*What is required*.
Start with the first line of the data and end with the line that holds "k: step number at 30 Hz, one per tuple"; write out each one exactly.

Stored items from a collection
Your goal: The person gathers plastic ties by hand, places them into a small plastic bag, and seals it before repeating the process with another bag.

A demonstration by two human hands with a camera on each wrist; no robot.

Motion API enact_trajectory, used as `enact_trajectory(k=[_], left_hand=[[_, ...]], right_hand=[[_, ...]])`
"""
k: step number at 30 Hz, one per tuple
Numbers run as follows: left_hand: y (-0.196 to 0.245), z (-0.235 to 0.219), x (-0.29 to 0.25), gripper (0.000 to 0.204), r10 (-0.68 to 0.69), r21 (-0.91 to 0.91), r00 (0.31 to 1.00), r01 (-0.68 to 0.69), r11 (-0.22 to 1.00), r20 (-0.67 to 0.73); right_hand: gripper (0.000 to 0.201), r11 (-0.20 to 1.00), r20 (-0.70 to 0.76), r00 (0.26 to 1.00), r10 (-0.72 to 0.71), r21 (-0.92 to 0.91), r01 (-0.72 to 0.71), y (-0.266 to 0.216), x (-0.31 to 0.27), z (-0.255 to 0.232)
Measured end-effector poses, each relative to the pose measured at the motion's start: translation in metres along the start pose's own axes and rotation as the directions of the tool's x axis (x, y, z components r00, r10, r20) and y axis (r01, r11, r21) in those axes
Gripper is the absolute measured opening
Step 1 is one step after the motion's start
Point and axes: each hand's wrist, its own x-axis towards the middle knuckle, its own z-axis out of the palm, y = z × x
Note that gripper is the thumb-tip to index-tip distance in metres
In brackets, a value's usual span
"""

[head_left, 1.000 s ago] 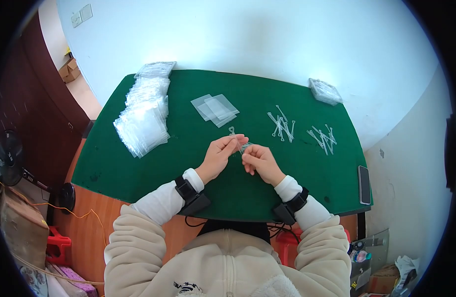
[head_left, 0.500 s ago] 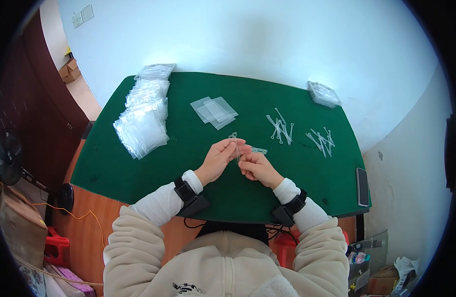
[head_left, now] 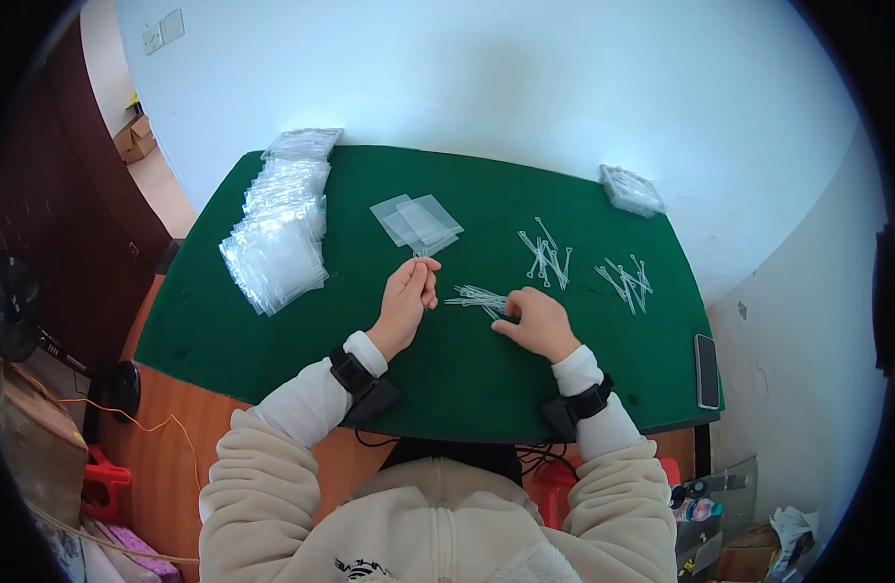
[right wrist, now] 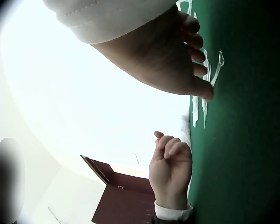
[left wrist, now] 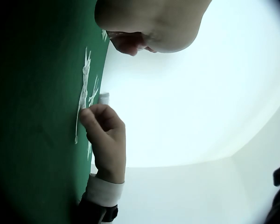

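My left hand (head_left: 406, 296) pinches a few thin clear sticks (head_left: 420, 255) between thumb and fingers; their small looped ends stick out past the fingertips. Just in front of it lie overlapping clear square sleeves (head_left: 430, 223). My right hand (head_left: 540, 323) is over the right end of a loose pile of similar sticks (head_left: 476, 297), thumb and forefinger apart. In the right wrist view its thumb (right wrist: 203, 89) reaches to a stick (right wrist: 218, 67) on the green cloth. From the left wrist view, the right hand (left wrist: 109, 140) is low beside the pile.
A long fanned stack of clear sleeves (head_left: 277, 253) covers the table's left side. Two more stick piles lie right, one nearer (head_left: 544, 257), one farther (head_left: 625, 282). A wrapped packet (head_left: 632, 190) sits at the back right, a phone (head_left: 706, 371) on the right edge.
My hands have moved apart: the left, with its sticks, has gone left toward the sleeves. The right has left the held sticks and moved right to the loose pile.
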Motion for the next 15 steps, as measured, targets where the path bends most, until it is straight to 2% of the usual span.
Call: enact_trajectory(k=[2, 3, 6, 7, 9, 11, 14, 15], left_hand=[[-0.001, -0.004, 0.002, 0.022, -0.016, 0.004, 1.000, 0.016, 1.000, -0.007], [-0.001, -0.005, 0.003, 0.022, -0.054, -0.001, 0.999, 0.054, 0.999, 0.007], [-0.002, -0.005, 0.004, 0.023, -0.128, -0.007, 0.991, 0.128, 0.992, 0.037], [0.000, -0.005, 0.003, 0.023, -0.165, -0.002, 0.985, 0.165, 0.986, 0.050], [0.002, -0.004, 0.001, 0.024, -0.241, 0.007, 0.968, 0.241, 0.971, 0.073], [0.004, -0.002, 0.000, 0.024, -0.246, 0.006, 0.968, 0.246, 0.969, 0.057], [0.006, -0.001, 0.002, 0.025, -0.254, 0.001, 0.967, 0.254, 0.967, 0.025], [0.006, -0.002, 0.002, 0.025, -0.238, -0.019, 0.971, 0.238, 0.971, 0.008]], right_hand=[[0.020, 0.989, 0.111, 0.987, 0.118, -0.100, -0.107, 0.006, -0.002, -0.006], [0.020, 0.989, 0.111, 0.986, 0.121, -0.100, -0.110, 0.009, -0.003, -0.006], [0.017, 0.991, 0.256, 0.958, 0.129, -0.054, -0.120, 0.022, -0.001, 0.000], [0.017, 0.991, 0.255, 0.958, 0.129, -0.053, -0.120, 0.022, -0.001, 0.000], [0.016, 0.994, 0.260, 0.960, 0.104, -0.069, -0.089, 0.023, -0.002, 0.001], [0.016, 0.994, 0.263, 0.960, 0.094, -0.076, -0.077, 0.023, -0.003, 0.002], [0.014, 0.996, 0.269, 0.960, -0.077, -0.022, 0.086, 0.021, -0.001, -0.002], [0.014, 0.996, 0.270, 0.960, -0.076, -0.020, 0.085, 0.019, 0.000, -0.003]])
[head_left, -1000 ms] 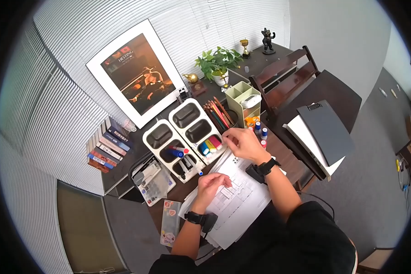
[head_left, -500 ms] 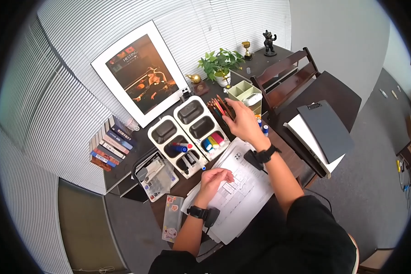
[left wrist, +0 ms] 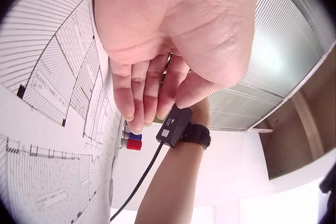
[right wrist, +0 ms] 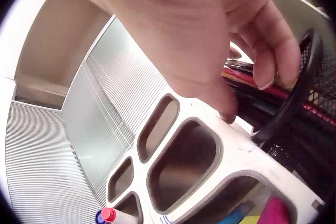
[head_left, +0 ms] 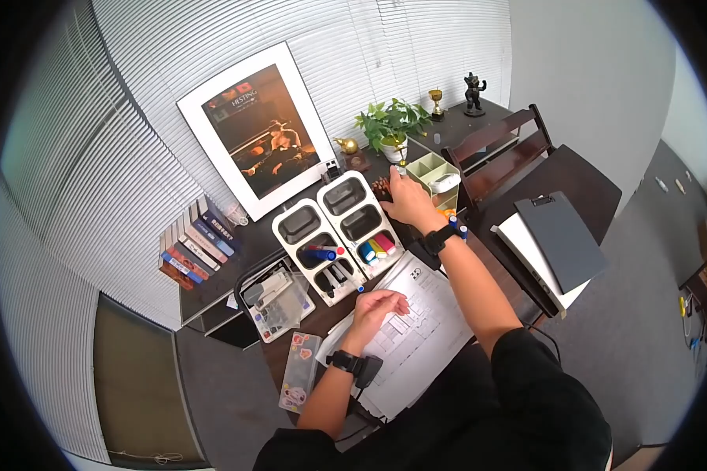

*Answer to the problem*.
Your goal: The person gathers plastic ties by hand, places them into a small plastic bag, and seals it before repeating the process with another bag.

A demonstration by two human hands with a camera on each wrist; no robot.

Motion API enact_trajectory, used as `enact_trajectory(k=[_], left_hand=[[_, ...]], right_hand=[[_, ...]])`
"""
k: step number at 30 Hz, one per tuple

The response to the exercise is complete.